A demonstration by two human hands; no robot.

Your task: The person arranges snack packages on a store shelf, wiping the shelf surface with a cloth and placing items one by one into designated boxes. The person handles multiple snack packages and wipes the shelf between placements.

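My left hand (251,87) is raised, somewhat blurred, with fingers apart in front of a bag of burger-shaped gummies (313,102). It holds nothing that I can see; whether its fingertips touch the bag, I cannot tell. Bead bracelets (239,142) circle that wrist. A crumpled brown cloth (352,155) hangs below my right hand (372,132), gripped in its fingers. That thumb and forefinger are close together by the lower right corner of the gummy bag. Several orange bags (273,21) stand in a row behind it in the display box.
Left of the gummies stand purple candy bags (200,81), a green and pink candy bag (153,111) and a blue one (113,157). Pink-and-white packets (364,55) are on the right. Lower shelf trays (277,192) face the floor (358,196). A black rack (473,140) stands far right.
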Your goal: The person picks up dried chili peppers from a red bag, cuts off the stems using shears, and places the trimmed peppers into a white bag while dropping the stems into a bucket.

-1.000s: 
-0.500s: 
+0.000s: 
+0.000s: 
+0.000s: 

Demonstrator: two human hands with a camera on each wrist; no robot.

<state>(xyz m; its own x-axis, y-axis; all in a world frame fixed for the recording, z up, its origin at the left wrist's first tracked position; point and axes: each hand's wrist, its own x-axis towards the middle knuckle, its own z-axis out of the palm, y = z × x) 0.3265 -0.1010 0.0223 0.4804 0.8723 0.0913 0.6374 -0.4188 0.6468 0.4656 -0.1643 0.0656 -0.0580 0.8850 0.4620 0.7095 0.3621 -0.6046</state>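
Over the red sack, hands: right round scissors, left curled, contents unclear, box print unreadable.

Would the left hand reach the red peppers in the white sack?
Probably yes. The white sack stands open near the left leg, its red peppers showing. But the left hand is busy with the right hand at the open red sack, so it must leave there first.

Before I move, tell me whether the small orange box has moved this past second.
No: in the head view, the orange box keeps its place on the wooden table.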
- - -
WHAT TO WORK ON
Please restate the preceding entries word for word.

ANSWER TO THE PROBLEM
A demonstration by two human hands; no robot.

Your task: The person arranges snack packages on a store shelf, wiping the shelf surface with a cloth and placing items one by one into designated boxes. The person handles multiple snack packages and wipes the shelf between placements.

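My left hand (251,87) is raised, somewhat blurred, with fingers apart in front of a bag of burger-shaped gummies (313,102). It holds nothing that I can see; whether its fingertips touch the bag, I cannot tell. Bead bracelets (239,142) circle that wrist. A crumpled brown cloth (352,155) hangs below my right hand (372,132), gripped in its fingers. That thumb and forefinger are close together by the lower right corner of the gummy bag. Several orange bags (273,21) stand in a row behind it in the display box.
Left of the gummies stand purple candy bags (200,81), a green and pink candy bag (153,111) and a blue one (113,157). Pink-and-white packets (364,55) are on the right. Lower shelf trays (277,192) face the floor (358,196). A black rack (473,140) stands far right.
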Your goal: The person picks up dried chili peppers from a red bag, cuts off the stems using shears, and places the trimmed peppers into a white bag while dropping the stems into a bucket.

-1.000s: 
-0.500s: 
+0.000s: 
+0.000s: 
+0.000s: 

Demonstrator: two human hands with a camera on each wrist; no robot.

<state>(xyz m; its own x-axis, y-axis; all in a world frame fixed for the recording, z up, its origin at the left wrist's first tracked position; point and axes: each hand's wrist, its own x-axis towards the middle knuckle, its own z-axis out of the palm, y = z × x) 0.3265 -0.1010 0.0223 0.4804 0.8723 0.0913 0.6374 -0.4188 0.6468 0.4656 -0.1643 0.0656 -0.0580 0.8850 0.4620 0.7095 0.3621 -0.6046</state>
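Over the red sack, hands: right round scissors, left curled, contents unclear, box print unreadable.

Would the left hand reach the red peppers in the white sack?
Probably yes. The white sack stands open near the left leg, its red peppers showing. But the left hand is busy with the right hand at the open red sack, so it must leave there first.

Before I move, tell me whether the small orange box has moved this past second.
No: in the head view, the orange box keeps its place on the wooden table.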

Nothing more is required for this exercise.